Coordination, handoffs and gates
The hard part isn’t one agent — it’s many actors not colliding. The model I built makes every boundary explicit:
- Parallel work, no interference — one issue, one branch, one PR, and a defined integration order so contract, backend and frontend changes don’t trample each other.
- Contract-first handoffs — interfaces are agreed and published before the consuming work starts, so async handoffs between people (and agents) don’t drift.
- Review gates — independent agent-on-agent review before any human merge: the producing agent is treated as fallible and a fresh agent checks its work, behind merge-safety gates (green CI, no schema drift, owner approval) and runtime guardrails on anything that touches production.
The throughline is the one the research kept pointing to: context → artefact → validation → review gate → handoff → owner. Authority moves to the gates, and nothing moves forward without a responsible owner.
Proven on a live build
This isn’t theory. It runs my own two-founder SaaS: two people and several different AI tools work the same set of repos every day through exactly this setup — persona-routed instructions, shared skills, wired MCP servers, contract-first handoffs and independent review. The coordination layer is what lets a two-person team move like a bigger one.
The outlook
The forward-looking half of the thesis takes the same practice into a large, multi-service enterprise codebase. The approach is an agent-first restructuring: cross-linking repositories, giving each a README and an agent-context file, and delivering the product side — what each service is for — into the code itself, so the system map becomes something an agent can act on directly. The payoff is identical for an AI agent and a new engineer: both start grounded.

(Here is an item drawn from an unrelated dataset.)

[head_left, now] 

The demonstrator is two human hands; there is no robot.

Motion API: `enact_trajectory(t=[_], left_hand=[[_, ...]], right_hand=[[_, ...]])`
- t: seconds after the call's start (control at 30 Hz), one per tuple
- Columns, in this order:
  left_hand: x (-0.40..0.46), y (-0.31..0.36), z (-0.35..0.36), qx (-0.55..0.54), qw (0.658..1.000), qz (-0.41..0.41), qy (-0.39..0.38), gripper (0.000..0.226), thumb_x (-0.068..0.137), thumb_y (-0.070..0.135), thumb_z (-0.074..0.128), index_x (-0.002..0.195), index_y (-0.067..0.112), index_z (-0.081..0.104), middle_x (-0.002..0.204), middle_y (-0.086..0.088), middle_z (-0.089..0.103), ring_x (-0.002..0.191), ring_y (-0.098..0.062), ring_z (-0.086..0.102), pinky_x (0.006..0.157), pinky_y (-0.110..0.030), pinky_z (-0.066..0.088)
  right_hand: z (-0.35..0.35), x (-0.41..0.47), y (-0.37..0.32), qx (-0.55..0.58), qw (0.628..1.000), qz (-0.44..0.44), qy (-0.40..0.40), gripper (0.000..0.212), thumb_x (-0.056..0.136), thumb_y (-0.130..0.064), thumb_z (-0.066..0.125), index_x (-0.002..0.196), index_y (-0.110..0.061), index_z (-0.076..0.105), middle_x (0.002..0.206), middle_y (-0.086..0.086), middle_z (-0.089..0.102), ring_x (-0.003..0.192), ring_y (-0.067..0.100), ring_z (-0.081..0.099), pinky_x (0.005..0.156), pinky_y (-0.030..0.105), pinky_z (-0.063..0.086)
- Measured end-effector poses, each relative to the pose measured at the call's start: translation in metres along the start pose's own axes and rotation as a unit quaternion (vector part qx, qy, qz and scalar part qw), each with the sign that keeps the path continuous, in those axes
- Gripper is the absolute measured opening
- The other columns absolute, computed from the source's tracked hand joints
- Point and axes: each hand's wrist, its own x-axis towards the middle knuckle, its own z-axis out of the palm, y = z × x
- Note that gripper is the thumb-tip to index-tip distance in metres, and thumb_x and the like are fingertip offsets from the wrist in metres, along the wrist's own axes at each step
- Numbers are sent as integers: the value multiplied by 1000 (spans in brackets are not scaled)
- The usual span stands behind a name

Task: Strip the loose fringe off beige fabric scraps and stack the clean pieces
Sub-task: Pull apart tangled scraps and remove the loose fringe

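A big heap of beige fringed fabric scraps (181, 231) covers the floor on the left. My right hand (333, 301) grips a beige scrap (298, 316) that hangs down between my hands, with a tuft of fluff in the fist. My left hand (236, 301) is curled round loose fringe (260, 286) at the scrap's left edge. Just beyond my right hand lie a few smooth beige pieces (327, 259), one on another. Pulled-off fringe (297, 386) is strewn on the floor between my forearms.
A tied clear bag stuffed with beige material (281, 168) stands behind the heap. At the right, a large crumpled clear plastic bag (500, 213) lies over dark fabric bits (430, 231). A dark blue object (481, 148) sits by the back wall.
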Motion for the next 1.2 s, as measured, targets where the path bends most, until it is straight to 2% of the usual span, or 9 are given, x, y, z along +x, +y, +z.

This half is now underway.
Status
Actively in progress and the practical centre of my diploma thesis — proven in production on my own product, with the enterprise rollout now underway.
This is the throughline behind everything I build: the leverage today isn’t a single tool, it’s pairing real product thinking and engineering with the imagination to work differently — and the consistency to dig in until the idea actually runs.